Entries shown ::
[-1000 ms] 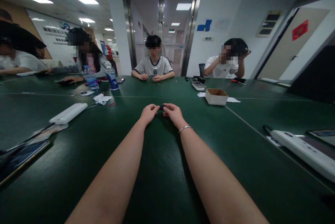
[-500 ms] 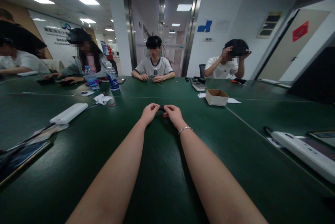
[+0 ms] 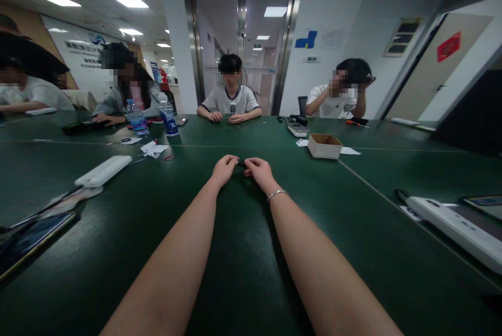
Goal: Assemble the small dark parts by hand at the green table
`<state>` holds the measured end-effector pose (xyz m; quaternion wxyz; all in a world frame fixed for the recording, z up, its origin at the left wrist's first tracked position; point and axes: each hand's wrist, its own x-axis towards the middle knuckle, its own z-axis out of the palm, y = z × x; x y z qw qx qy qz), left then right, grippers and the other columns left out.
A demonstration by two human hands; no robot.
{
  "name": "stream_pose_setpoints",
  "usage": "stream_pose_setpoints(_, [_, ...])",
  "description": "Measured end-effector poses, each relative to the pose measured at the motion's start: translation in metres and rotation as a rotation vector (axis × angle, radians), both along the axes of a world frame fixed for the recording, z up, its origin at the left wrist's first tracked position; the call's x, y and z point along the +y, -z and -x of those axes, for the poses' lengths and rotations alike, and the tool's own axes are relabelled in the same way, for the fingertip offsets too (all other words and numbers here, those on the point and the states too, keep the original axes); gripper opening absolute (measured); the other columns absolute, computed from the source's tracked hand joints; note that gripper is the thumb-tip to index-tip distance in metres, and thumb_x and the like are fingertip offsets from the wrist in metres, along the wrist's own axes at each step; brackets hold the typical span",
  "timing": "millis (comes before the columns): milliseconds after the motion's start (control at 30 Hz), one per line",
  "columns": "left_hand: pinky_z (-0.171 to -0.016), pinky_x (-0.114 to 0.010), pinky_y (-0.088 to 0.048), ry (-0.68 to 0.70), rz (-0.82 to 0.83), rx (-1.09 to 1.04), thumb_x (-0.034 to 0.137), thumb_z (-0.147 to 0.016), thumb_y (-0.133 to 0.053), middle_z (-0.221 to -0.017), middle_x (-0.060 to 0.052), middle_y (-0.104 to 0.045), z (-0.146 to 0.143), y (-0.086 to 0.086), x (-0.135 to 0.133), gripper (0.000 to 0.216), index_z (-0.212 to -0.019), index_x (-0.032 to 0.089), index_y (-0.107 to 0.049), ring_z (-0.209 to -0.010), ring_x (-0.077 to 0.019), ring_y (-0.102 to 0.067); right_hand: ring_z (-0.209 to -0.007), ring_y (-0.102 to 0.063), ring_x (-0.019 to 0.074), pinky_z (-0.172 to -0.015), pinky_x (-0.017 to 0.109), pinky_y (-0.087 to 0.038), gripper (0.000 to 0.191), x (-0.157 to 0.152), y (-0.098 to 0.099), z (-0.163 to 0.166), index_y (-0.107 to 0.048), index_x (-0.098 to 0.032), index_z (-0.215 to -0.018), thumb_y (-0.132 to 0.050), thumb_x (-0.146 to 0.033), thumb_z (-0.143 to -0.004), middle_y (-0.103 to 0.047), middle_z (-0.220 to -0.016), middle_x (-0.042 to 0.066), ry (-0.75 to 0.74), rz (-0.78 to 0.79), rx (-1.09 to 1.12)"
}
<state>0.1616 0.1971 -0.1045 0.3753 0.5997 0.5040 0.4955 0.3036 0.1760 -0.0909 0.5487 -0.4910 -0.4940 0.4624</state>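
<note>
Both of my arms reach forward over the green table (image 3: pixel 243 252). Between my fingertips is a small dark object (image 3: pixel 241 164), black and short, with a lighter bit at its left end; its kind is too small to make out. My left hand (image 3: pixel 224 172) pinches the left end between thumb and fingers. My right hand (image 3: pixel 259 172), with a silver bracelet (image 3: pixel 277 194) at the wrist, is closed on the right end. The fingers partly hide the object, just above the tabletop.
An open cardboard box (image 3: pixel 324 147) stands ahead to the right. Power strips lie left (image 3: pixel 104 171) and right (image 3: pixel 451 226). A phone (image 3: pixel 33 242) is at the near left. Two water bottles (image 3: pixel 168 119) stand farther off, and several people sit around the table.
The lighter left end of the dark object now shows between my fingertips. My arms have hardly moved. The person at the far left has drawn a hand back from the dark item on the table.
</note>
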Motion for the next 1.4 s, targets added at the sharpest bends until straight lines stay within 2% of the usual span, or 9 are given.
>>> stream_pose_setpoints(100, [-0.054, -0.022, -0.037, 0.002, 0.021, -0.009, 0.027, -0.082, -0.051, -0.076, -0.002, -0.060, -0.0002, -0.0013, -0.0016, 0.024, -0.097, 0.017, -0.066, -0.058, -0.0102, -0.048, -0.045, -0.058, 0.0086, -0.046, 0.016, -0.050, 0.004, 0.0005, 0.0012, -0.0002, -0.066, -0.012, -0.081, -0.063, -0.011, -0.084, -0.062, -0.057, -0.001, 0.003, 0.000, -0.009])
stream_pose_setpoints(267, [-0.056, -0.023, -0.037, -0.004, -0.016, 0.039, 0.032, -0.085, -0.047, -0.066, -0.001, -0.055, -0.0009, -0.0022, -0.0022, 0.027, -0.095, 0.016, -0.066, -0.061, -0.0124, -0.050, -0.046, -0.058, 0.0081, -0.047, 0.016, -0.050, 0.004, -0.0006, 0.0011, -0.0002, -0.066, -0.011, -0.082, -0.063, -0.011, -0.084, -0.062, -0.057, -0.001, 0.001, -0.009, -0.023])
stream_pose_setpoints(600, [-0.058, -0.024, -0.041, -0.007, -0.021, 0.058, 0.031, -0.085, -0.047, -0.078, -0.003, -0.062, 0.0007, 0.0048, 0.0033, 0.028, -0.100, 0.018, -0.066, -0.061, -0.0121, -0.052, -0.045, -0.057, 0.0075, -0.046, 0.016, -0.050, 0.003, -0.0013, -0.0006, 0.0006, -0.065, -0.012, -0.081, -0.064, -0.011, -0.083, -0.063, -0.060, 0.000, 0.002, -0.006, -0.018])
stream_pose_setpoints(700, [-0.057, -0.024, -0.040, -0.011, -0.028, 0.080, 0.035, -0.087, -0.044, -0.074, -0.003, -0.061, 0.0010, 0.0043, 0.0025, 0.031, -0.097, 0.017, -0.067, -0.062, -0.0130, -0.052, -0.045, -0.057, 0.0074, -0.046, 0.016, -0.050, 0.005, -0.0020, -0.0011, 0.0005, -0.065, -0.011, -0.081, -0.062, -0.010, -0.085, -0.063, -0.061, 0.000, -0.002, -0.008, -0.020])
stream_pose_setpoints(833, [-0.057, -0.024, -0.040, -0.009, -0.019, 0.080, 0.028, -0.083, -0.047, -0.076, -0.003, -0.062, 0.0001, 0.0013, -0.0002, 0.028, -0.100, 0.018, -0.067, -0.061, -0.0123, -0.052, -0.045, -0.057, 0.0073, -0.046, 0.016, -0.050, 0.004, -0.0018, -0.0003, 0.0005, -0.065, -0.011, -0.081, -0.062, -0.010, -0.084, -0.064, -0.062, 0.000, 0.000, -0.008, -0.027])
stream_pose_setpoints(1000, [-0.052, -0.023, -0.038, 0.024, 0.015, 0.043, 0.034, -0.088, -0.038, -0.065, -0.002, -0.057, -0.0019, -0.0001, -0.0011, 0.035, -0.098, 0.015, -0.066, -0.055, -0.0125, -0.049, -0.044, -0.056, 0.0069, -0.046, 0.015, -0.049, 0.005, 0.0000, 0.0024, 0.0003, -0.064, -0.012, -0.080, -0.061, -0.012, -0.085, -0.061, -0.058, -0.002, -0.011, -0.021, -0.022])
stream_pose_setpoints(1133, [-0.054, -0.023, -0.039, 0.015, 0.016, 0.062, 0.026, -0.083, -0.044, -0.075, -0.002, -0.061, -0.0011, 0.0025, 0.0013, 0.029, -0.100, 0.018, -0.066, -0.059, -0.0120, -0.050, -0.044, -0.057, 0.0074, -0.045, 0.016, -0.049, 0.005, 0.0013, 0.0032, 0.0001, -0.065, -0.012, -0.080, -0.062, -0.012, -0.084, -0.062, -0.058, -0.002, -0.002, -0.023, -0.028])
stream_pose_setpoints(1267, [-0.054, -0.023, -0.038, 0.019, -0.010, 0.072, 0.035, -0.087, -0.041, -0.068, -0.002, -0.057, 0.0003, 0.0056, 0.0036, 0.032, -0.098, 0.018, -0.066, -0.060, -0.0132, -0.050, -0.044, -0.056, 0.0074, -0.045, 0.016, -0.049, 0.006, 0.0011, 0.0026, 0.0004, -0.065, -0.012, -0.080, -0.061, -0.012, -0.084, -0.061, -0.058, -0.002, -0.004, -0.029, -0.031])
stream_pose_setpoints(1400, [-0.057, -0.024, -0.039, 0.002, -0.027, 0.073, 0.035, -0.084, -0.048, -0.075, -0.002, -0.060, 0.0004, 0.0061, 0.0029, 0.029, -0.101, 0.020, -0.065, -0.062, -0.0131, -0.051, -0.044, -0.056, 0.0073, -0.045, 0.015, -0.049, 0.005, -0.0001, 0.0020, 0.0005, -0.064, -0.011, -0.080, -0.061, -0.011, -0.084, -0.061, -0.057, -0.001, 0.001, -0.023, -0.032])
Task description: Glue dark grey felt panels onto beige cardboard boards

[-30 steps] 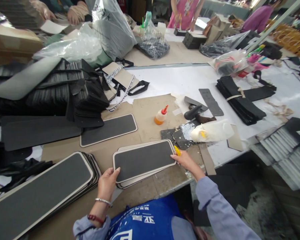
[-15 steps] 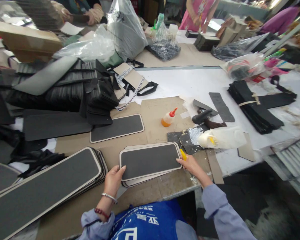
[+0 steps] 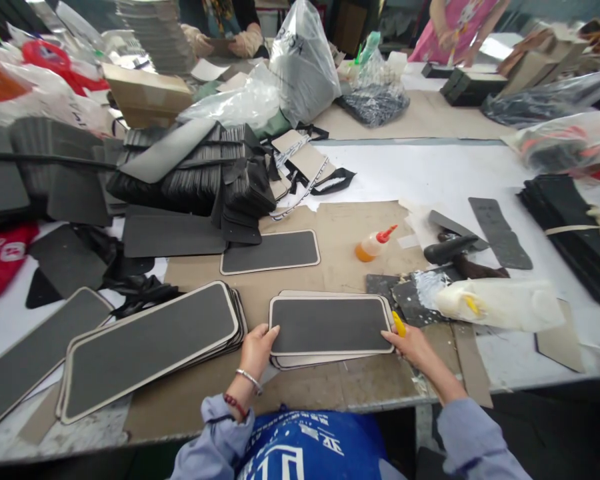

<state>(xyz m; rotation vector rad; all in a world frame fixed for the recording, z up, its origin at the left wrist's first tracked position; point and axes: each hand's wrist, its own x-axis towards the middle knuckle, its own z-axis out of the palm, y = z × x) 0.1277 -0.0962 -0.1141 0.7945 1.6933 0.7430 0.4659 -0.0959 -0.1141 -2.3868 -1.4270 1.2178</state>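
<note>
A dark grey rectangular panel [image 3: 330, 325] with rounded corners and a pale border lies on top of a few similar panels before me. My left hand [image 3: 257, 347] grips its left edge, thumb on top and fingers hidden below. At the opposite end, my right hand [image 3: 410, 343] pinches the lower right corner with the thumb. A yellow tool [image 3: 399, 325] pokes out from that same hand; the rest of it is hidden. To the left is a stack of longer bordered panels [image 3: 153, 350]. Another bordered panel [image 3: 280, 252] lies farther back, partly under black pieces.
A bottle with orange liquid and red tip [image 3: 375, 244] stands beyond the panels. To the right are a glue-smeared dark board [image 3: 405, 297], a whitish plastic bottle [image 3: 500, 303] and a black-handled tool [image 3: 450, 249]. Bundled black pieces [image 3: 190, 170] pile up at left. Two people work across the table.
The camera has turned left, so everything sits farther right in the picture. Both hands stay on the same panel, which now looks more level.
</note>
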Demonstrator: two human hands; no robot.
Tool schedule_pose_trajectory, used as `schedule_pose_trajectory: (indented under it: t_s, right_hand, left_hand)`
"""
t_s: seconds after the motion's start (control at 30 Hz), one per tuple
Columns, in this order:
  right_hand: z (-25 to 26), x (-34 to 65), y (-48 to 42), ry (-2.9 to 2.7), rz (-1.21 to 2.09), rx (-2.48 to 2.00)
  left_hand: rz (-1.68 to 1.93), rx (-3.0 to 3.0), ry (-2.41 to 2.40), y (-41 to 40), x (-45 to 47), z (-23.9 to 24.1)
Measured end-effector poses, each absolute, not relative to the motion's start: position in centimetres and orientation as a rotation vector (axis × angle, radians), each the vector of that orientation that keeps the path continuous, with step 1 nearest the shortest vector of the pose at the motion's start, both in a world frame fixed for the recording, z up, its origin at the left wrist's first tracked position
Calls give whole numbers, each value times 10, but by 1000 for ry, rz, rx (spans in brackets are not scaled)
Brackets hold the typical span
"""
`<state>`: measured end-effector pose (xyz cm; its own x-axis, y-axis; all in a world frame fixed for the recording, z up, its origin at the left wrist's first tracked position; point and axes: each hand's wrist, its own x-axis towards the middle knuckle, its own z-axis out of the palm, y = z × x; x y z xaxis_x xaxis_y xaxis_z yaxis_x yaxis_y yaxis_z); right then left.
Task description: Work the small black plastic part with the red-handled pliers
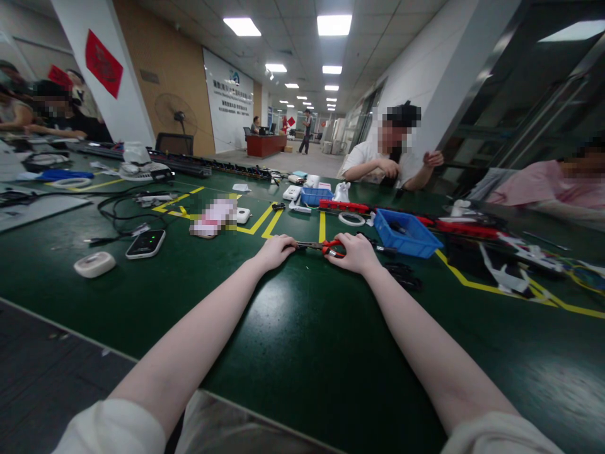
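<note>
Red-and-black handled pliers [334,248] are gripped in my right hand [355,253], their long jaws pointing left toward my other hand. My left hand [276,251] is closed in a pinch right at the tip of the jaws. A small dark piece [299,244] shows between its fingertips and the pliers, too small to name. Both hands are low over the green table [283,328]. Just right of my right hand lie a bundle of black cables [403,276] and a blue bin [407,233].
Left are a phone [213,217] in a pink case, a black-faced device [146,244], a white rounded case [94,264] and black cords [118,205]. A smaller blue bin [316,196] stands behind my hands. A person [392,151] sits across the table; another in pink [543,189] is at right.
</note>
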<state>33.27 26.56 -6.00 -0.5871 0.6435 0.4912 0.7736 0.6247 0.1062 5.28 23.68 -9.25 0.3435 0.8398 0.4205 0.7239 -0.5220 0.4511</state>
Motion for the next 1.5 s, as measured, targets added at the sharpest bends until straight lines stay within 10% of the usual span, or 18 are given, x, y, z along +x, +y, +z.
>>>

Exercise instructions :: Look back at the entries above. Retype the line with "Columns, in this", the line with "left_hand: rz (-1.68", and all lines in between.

Exercise solution ::
Columns, in this order:
  right_hand: z (-25 to 26), x (-34 to 65), y (-48 to 42), ry (-2.9 to 2.7), rz (-1.21 to 2.09), rx (-2.48 to 2.00)
  left_hand: rz (-1.68 to 1.93), rx (-3.0 to 3.0), ry (-2.41 to 2.40), y (-41 to 40), x (-45 to 47), z (-23.9 to 24.1)

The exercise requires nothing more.